Content starts

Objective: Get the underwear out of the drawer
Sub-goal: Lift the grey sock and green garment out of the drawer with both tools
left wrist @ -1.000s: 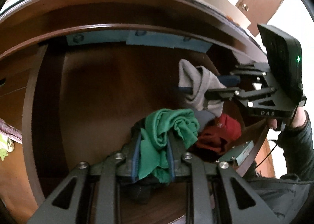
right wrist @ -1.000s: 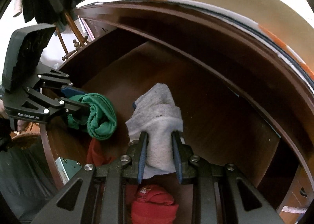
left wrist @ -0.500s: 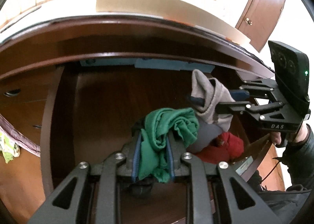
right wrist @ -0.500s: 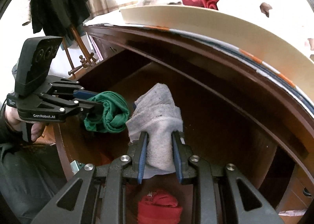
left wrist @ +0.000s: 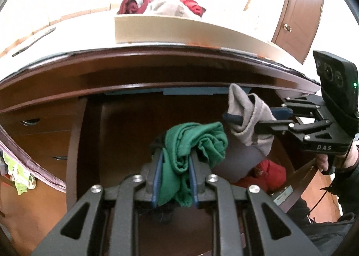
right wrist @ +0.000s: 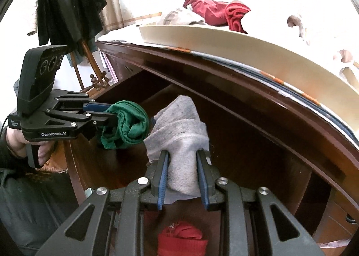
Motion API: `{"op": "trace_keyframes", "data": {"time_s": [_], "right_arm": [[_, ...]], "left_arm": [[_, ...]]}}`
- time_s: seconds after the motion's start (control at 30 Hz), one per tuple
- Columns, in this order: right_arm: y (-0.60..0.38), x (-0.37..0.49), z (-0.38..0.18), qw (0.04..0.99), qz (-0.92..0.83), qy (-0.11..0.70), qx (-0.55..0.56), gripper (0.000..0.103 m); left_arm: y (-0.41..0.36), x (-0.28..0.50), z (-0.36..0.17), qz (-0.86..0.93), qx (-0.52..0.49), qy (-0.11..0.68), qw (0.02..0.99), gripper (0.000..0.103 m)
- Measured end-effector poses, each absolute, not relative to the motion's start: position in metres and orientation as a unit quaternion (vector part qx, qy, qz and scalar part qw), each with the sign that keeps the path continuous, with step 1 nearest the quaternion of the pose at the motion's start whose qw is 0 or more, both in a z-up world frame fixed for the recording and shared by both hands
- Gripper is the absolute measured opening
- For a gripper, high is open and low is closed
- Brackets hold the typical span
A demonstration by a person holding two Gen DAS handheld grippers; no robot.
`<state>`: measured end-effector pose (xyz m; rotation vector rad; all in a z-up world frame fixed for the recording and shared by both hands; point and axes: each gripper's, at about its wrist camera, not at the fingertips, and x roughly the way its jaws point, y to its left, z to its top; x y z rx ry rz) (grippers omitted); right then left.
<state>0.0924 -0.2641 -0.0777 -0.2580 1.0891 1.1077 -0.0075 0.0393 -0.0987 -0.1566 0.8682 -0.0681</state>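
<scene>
At the far left of the right wrist view a black jacket (right wrist: 67,7) hangs from a wooden stand, well apart from the work. Next comes the left claw (left wrist: 175,179), clenched on a crumpled green cotton piece of underwear (left wrist: 193,144); in its own view the blue pads press the cloth from both sides, and the bundle bulges out above the tips. Just beside it, to the right, the right claw (right wrist: 182,175) is clamped on a folded grey knit piece of underwear (right wrist: 181,135), whose top stands up between the fingers while its lower end hangs below them. The two bundles hang near each other, almost touching in the right wrist view, both above the floor of the open dark-brown wooden drawer (left wrist: 125,135). Below them, on the drawer floor toward its front right corner, lies a rolled red cloth piece (right wrist: 181,240), not gripped by anything. Above the drawer runs the edge of the desk (left wrist: 157,63), and on it stands a shallow cream tray (left wrist: 170,29) holding red and pale garments (right wrist: 217,11). The step in hand looks like the lift-out: both pieces are gripped and clear of the drawer floor, but not yet carried away from it. The next move likely calls for raising both claws over the desk edge without snagging the hanging ends, then setting the pieces down, probably in the tray, before going for the red piece.
</scene>
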Motion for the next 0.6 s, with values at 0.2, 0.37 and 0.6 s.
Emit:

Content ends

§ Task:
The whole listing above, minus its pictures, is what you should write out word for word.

§ Response to the exercise:
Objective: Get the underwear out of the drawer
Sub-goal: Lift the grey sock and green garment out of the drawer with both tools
left wrist @ -1.000s: 
right wrist @ -1.000s: 
left wrist @ -0.500s: 
right wrist @ -0.500s: 
left wrist @ +0.000s: 
right wrist @ +0.000s: 
Motion API: `{"op": "trace_keyframes", "data": {"time_s": [_], "right_arm": [[_, ...]], "left_arm": [[_, ...]]}}`
- time_s: seconds after the motion's start (control at 30 Hz), one per tuple
- Columns, in this order: right_arm: y (-0.60..0.38), x (-0.37..0.49), z (-0.38..0.18), qw (0.04..0.99), qz (-0.92..0.83), qy (-0.11..0.70), qx (-0.55..0.56), gripper (0.000..0.103 m); left_arm: y (-0.41..0.36), x (-0.28..0.50), z (-0.36..0.17), qz (-0.86..0.93), qx (-0.52..0.49), qy (-0.11..0.68), qw (0.02..0.99), gripper (0.000..0.103 m)
- Measured end-effector poses, each absolute, not relative to the motion's start: position in metres and orientation as a unit quaternion (vector part qx, qy, qz and scalar part qw), each with the sign that keeps the path continuous, with step 1 nearest the quaternion of the pose at the motion's start whose qw is 0 or more, both in a z-up world frame fixed for the recording and shared by both hands
- Gripper is the absolute measured opening
- For a gripper, high is open and low is closed
- Brackets hold the typical span
A demonstration by a person holding two Gen DAS handheld grippers; no robot.
`<state>`: measured end-effector pose (xyz m; rotation vector rad; all in a z-up world frame fixed for the recording and shared by both hands; point and axes: each gripper's, at about its wrist camera, not at the fingertips, and x roughly the way its jaws point, y to its left, z to its top; x y z rx ry rz) (grippers omitted); right then left.
<state>0.0924 -0.2641 -0.0777 -0.2580 1.0891 1.1077 -0.0075 0.0393 -0.0987 -0.1566 0.8682 -0.0681</state>
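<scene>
At the far left of the right wrist view a black jacket (right wrist: 67,7) hangs from a wooden stand, well apart from the work. Next comes the left claw (left wrist: 175,179), clenched on a crumpled green cotton piece of underwear (left wrist: 193,144); in its own view the blue pads press the cloth from both sides, and the bundle bulges out above the tips. Just beside it, to the right, the right claw (right wrist: 182,175) is clamped on a folded grey knit piece of underwear (right wrist: 181,135), whose top stands up between the fingers while its lower end hangs below them. The two bundles hang near each other, almost touching in the right wrist view, both above the floor of the open dark-brown wooden drawer (left wrist: 125,135). Below them, on the drawer floor toward its front right corner, lies a rolled red cloth piece (right wrist: 181,240), not gripped by anything. Above the drawer runs the edge of the desk (left wrist: 157,63), and on it stands a shallow cream tray (left wrist: 170,29) holding red and pale garments (right wrist: 217,11). The step in hand looks like the lift-out: both pieces are gripped and clear of the drawer floor, but not yet carried away from it. The next move likely calls for raising both claws over the desk edge without snagging the hanging ends, then setting the pieces down, probably in the tray, before going for the red piece.
</scene>
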Motion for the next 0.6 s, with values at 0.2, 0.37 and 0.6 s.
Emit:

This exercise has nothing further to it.